ScaleMAI: Accelerating the Development of Trusted Datasets and AI Models
Journal:
arXiv
Published Date:
Jan 6, 2025
Abstract
Building trusted datasets is critical for transparent and responsible Medical
AI (MAI) research, but creating even small, high-quality datasets can take
years of effort from multidisciplinary teams. This process often delays AI
benefits, as human-centric data creation and AI-centric model development are
treated as separate, sequential steps.
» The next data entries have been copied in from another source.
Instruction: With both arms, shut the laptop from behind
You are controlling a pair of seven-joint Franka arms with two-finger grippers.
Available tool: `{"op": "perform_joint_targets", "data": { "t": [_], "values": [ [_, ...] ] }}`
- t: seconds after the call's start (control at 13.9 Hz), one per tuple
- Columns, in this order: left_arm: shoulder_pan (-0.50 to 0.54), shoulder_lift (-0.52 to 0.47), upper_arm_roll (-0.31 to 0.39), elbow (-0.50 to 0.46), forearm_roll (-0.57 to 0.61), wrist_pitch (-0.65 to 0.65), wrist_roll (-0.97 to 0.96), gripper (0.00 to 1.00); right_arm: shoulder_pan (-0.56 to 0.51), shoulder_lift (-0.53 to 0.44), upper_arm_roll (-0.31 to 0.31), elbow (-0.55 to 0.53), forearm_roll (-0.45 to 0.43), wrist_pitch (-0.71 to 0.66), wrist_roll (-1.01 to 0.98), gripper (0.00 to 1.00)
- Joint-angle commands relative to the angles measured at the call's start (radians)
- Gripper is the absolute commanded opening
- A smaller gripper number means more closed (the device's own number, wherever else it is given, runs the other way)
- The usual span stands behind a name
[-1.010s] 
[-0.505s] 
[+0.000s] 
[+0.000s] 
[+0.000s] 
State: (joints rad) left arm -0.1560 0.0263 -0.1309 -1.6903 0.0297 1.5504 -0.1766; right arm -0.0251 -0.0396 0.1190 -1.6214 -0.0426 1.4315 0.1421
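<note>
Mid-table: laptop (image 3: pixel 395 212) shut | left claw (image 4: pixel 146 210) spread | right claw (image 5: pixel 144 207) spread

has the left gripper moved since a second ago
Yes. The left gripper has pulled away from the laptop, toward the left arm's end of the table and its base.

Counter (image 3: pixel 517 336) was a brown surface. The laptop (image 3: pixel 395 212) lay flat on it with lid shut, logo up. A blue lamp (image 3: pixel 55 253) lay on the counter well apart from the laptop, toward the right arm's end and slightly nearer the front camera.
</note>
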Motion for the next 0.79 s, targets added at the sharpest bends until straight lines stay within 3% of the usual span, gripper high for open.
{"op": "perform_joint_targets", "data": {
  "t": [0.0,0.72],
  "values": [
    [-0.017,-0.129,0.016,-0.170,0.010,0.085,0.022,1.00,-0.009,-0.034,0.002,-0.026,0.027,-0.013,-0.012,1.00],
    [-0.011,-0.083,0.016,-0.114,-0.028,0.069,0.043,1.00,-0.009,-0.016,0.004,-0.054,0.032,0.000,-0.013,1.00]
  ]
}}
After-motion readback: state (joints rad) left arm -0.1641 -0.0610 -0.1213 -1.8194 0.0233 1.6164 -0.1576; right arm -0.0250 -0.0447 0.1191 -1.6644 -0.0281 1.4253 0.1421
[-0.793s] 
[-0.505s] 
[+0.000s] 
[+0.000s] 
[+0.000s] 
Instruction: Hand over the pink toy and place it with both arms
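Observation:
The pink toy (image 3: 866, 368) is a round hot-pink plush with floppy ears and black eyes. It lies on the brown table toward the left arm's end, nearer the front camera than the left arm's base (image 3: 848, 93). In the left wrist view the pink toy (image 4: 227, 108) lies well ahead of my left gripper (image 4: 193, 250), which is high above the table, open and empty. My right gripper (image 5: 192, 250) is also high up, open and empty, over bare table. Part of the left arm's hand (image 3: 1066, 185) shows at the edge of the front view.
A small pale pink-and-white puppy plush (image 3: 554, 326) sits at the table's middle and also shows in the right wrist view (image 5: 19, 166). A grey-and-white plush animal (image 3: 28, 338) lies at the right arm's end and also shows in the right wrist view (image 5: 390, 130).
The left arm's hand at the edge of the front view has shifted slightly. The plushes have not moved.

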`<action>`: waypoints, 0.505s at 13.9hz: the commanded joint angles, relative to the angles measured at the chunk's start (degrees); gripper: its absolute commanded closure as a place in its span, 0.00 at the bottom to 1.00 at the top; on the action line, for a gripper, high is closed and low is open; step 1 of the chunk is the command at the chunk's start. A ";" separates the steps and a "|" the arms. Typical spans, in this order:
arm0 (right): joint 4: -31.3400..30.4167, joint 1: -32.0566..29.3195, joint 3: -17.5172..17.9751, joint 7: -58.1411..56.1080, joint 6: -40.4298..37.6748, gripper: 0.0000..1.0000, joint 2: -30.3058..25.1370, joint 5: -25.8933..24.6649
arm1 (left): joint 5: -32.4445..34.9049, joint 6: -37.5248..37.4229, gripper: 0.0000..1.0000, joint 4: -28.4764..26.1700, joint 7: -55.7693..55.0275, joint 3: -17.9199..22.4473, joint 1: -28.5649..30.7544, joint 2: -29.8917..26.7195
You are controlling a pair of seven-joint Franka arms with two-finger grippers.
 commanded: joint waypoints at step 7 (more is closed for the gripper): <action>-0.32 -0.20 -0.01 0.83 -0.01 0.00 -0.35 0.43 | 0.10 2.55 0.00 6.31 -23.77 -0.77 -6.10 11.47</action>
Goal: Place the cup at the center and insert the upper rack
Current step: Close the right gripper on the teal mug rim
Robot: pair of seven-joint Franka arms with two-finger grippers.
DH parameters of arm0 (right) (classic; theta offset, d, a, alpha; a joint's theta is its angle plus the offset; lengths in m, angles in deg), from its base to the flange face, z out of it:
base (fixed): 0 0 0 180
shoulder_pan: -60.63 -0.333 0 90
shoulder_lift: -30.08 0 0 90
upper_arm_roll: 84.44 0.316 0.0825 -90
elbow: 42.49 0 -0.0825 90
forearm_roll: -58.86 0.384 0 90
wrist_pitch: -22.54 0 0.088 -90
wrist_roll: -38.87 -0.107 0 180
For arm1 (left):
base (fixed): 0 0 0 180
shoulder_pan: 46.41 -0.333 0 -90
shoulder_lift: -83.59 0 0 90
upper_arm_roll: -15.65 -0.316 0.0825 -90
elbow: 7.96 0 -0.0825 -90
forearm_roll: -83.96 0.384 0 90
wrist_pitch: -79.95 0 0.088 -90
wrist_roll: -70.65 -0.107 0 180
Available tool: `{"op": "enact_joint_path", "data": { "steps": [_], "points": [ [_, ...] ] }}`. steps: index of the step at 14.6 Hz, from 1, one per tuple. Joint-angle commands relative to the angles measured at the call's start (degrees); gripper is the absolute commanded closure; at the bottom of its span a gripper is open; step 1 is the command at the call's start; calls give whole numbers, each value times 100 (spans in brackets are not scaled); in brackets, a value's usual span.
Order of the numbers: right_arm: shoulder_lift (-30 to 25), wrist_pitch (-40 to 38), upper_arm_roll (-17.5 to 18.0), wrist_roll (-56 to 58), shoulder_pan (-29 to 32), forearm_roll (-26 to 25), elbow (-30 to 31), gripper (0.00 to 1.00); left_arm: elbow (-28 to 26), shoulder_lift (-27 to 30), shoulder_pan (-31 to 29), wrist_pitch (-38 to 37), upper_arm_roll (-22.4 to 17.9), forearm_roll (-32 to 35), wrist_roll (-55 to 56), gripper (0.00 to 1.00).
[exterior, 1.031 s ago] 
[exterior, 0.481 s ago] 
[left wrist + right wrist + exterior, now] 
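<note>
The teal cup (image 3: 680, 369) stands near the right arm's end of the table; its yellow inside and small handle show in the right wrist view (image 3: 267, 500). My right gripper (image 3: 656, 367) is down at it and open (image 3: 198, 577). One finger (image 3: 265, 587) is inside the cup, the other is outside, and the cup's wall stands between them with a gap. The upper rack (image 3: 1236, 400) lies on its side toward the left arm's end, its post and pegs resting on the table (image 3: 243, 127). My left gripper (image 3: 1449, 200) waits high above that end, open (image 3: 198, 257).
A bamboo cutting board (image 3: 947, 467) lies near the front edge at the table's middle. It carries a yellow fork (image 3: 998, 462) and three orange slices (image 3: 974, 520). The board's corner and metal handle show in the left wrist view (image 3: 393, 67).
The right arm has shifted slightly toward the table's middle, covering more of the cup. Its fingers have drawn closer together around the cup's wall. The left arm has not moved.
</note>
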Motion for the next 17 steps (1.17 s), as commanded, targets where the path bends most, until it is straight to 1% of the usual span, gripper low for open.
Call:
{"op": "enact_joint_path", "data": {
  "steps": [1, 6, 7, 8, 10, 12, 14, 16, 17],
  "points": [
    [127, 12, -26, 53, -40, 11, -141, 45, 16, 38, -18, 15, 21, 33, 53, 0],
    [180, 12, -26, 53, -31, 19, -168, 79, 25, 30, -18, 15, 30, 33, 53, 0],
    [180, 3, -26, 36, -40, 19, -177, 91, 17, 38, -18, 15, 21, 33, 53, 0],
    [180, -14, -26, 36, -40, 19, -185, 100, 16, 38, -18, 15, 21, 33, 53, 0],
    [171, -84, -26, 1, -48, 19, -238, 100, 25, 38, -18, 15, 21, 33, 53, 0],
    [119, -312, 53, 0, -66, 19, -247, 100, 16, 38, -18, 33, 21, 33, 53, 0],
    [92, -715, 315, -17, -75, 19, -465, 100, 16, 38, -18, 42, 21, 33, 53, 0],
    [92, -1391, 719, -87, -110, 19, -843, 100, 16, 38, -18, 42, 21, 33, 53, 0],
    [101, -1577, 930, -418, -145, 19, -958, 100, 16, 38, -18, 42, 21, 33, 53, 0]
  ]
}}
To overcome this, we propose ScaleMAI,
an agent of AI-integrated data curation and annotation, allowing data quality
and AI performance to improve in a self-reinforcing cycle and reducing
development time from years to months. We adopt pancreatic tumor detection as
an example. First, ScaleMAI progressively creates a dataset of 25,362 CT scans,
including per-voxel annotations for benign/malignant tumors and 24 anatomical
structures. Second, through progressive human-in-the-loop iterations, ScaleMAI
provides Flagship AI Model that can approach the proficiency of expert
annotators (30-year experience) in detecting pancreatic tumors. Flagship Model
significantly outperforms models developed from smaller, fixed-quality
datasets, with substantial gains in tumor detection (+14%), segmentation (+5%),
and classification (72%) on three prestigious benchmarks. In summary, ScaleMAI
transforms the speed, scale, and reliability of medical dataset creation,
paving the way for a variety of impactful, data-driven applications.